A total of 85 surface soil samples (0–5 cm) were collected from the study site using a stainless-steel trowel (Figure 1). After removing the vegetation from the soil surface, each soil sample of about 500 g was an aggregation of five individual spot samples obtained from a 1 m² area. Samples were placed in wet-strength soil bags and, in the laboratory, they were oven-dried for 48 h at 40 °C. The reference for the soil samples locations was the work performed by Foulds et al. [2], who studied the contaminated area and found that flood sediments were polluted at a higher level of contamination guidelines. More importantly, crop silage harvested from the flood affected region was found to cumulate up to 1900 mg·kg⁻¹ of sediment-associated Pb, which caused cattle poisoning and mortality. Two years later, in 2014, authors joined the research group of Paul Brewer and Mark Macklin at Aberystwyth University and have planned together to build on their work by testing the hyperspectral imaging method that has not been used before on this polluted site.

3.2. Field and Laboratory Spectral Measurements

Field spectra were acquired during August 2014 using ASD (Analytical Spectral Devices) FieldSpec^® 3 portable spectroradiometer in a hand-held mode. The instrument has a spectral resolution of 3 nm in the 350–1000 nm range and 10 nm in the 1001–2500 nm range, both ranges interpolated to 1 nm during the measurements. The field spectral measurements took place before taking the soil samples from the 85 locations. After removing the surface vegetation, five spectral measurements were performed directly from each sample location and averaged to a single representative spectrum. Later on, the soil samples were collected following the exact spots (each location has 5 spots) used during the spectral measurements. In the field, the sun was the only source of illumination and the measurements were taken from 10 AM to 2 PM under clear sky conditions. White panel reference data were recorded before each soil measurement. Before starting the measurements, a warm up time of 30 min was given to minimise errors caused by the warming of the spectroradiometer array. To collect the spectra, a pistol grip was pointed towards the soil at 50 cm height. The radius of the field-of-view (FOV) was 3.5 cm, as estimated using Equation (1), where R is the radius of the FOV, H is the height from the soil to the sensor in the pistol grip and AOV is the angle-of-view of the sensor (8°).

R = tg(AOV/2) × H × 100 [cm]

(1)

In the laboratory, the collection of soil spectra was performed with a high-intensity contact probe (CP; direct contact with the soil). The ASD CP setup has a 100 W reflectorised halogen lamp aligned at 12° to the probe body, and the sensed spot has a diameter d_probe = 1.1 cm with a FOV = 1.33 cm². Analogous to the field spectra, before starting the measurement, a warm up time of 30 min was respected.

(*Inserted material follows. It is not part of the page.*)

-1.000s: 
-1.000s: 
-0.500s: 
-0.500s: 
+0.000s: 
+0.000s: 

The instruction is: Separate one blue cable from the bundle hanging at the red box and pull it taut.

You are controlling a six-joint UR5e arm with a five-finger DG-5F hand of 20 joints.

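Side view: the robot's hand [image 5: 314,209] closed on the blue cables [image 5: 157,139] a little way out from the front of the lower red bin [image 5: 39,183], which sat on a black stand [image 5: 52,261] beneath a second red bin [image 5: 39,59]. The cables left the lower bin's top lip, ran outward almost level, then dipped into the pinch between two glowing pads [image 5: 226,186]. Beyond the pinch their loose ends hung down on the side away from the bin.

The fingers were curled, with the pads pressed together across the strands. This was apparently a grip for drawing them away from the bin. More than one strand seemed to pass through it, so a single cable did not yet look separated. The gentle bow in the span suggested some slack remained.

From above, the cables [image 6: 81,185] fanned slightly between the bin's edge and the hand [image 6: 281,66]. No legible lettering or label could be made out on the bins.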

To collect the soil spectrum, soil (particle size < 2 mm) was placed in a black plastic dish (size of Petri dish) and the ASD CP was put in a direct contact with the soil, followed by registration of the spectrum. Each measurement was repeated three times and averaged to representative spectrum per sample (Figure 2 and Figure 3).

3.3. Geochemistry Analysis of the Soil Samples

The extraction of heavy metals (Cd, Cu, Pb and Zn) was performed using nitric acid. A number of acids and acid mixtures (e.g., hydrofluoric-perchloric-nitric or perchloric-nitric) are efficient in decomposing samples of rock, soils or sediments. Concentrated nitric acid alone has a less vigorous effect than mixed acid decomposition methods and, in particular, iron (Fe (III)) oxide minerals are not attacked strongly. However, the following procedure is an efficient method for metals such as Cd, Cu, Pb and Zn. Regarding the geochemistry analysis, the soil samples were put in the oven to dry at 40 °C. Soil samples with small particle size (< 63 μm) were examined in the laboratory, as this fraction category usually shows the highest concentration with metals [55].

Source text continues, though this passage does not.